All of the data below should be copied exactly as it stands.

- [The data]:
####################

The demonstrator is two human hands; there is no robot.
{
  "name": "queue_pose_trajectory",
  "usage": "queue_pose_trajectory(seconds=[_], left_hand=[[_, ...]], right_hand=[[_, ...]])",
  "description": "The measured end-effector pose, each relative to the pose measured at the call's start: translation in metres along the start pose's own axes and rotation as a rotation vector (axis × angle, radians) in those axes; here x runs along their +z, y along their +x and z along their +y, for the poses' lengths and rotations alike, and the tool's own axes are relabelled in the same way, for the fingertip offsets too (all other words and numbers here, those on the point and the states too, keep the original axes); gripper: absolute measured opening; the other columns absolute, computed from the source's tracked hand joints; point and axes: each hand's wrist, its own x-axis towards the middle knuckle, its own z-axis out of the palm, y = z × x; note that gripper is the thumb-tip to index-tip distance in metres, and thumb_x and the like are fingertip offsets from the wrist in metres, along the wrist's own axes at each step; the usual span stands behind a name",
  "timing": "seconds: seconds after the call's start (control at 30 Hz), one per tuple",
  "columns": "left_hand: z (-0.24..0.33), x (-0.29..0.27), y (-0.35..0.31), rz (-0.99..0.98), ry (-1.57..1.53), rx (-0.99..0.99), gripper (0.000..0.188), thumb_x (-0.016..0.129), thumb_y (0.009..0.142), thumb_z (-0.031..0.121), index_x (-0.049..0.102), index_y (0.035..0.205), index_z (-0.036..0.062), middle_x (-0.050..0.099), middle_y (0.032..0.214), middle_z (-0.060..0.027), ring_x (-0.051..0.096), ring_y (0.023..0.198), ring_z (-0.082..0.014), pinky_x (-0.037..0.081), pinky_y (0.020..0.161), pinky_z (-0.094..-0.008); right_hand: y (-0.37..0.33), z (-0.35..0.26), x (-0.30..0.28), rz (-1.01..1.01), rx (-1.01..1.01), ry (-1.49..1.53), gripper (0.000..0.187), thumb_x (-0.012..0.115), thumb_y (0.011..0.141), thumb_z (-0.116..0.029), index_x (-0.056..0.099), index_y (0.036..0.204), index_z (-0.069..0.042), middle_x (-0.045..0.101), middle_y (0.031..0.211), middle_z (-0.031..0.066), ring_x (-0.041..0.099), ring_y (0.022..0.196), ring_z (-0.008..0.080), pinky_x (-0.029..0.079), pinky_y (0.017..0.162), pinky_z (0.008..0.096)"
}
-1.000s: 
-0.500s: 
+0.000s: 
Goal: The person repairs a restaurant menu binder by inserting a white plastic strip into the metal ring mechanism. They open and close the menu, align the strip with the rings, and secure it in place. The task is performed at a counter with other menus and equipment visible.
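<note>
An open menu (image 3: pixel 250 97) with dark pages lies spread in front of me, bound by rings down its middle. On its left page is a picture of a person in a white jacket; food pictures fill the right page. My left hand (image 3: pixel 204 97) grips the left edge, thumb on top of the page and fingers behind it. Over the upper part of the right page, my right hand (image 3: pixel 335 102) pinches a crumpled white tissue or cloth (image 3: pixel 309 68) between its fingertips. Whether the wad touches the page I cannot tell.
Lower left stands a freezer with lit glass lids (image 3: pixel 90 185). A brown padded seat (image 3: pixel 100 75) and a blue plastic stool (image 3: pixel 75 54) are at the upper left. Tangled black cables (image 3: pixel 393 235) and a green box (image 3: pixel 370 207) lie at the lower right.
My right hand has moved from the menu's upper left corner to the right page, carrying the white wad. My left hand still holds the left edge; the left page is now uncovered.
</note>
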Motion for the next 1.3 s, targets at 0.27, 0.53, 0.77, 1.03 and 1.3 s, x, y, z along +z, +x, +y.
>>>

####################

- [Task response]:
The demonstrator is two human hands; there is no robot.
{
  "name": "queue_pose_trajectory",
  "usage": "queue_pose_trajectory(seconds=[_], left_hand=[[_, ...]], right_hand=[[_, ...]])",
  "description": "The measured end-effector pose, each relative to the pose measured at the call's start: translation in metres along the start pose's own axes and rotation as a rotation vector (axis × angle, radians) in those axes; here x runs along their +z, y along their +x and z along their +y, for the poses' lengths and rotations alike, and the tool's own axes are relabelled in the same way, for the fingertip offsets too (all other words and numbers here, those on the point and the states too, keep the original axes); gripper: absolute measured opening; the other columns absolute, computed from the source's tracked hand joints; point and axes: each hand's wrist, its own x-axis towards the middle knuckle, its own z-axis out of the palm, y = z × x; note that gripper is the thumb-tip to index-tip distance in metres, and thumb_x and the like are fingertip offsets from the wrist in metres, along the wrist's own axes at each step; the usual span stands behind a name",
  "timing": "seconds: seconds after the call's start (control at 30 Hz), one per tuple",
  "columns": "left_hand: z (-0.24..0.33), x (-0.29..0.27), y (-0.35..0.31), rz (-0.99..0.98), ry (-1.57..1.53), rx (-0.99..0.99), gripper (0.000..0.188), thumb_x (-0.016..0.129), thumb_y (0.009..0.142), thumb_z (-0.031..0.121), index_x (-0.049..0.102), index_y (0.035..0.205), index_z (-0.036..0.062), middle_x (-0.050..0.099), middle_y (0.032..0.214), middle_z (-0.060..0.027), ring_x (-0.051..0.096), ring_y (0.023..0.198), ring_z (-0.082..0.014), pinky_x (-0.037..0.081), pinky_y (0.020..0.161), pinky_z (-0.094..-0.008); right_hand: y (-0.37..0.33), z (-0.35..0.26), x (-0.30..0.28), rz (-1.01..1.01), rx (-1.01..1.01), ry (-1.49..1.53), gripper (0.000..0.187), thumb_x (-0.012..0.115), thumb_y (0.011..0.141), thumb_z (-0.116..0.029), index_x (-0.056..0.099), index_y (0.036..0.204), index_z (-0.069..0.042), middle_x (-0.045..0.101), middle_y (0.031..0.211), middle_z (-0.031..0.066), ring_x (-0.041..0.099), ring_y (0.022..0.196), ring_z (-0.008..0.080), pinky_x (-0.029..0.079), pinky_y (0.017..0.162), pinky_z (0.008..0.096)"
}
-1.000s: 
-0.500s: 
+0.000s: 
Goal: The person repairs a restaurant menu binder by inserting a white plastic strip into the metal ring mechanism. They open and close the menu, align the strip with the rings, and secure it in place. The task is performed at a counter with other menus and equipment visible.
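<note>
An open menu (image 3: pixel 250 97) with dark pages lies spread in front of me, bound by rings down its middle. On its left page is a picture of a person in a white jacket; food pictures fill the right page. My left hand (image 3: pixel 204 97) grips the left edge, thumb on top of the page and fingers behind it. Over the upper part of the right page, my right hand (image 3: pixel 335 102) pinches a crumpled white tissue or cloth (image 3: pixel 309 68) between its fingertips. Whether the wad touches the page I cannot tell.
Lower left stands a freezer with lit glass lids (image 3: pixel 90 185). A brown padded seat (image 3: pixel 100 75) and a blue plastic stool (image 3: pixel 75 54) are at the upper left. Tangled black cables (image 3: pixel 393 235) and a green box (image 3: pixel 370 207) lie at the lower right.
My right hand has moved from the menu's upper left corner to the right page, carrying the white wad. My left hand still holds the left edge; the left page is now uncovered.
</note>
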Motion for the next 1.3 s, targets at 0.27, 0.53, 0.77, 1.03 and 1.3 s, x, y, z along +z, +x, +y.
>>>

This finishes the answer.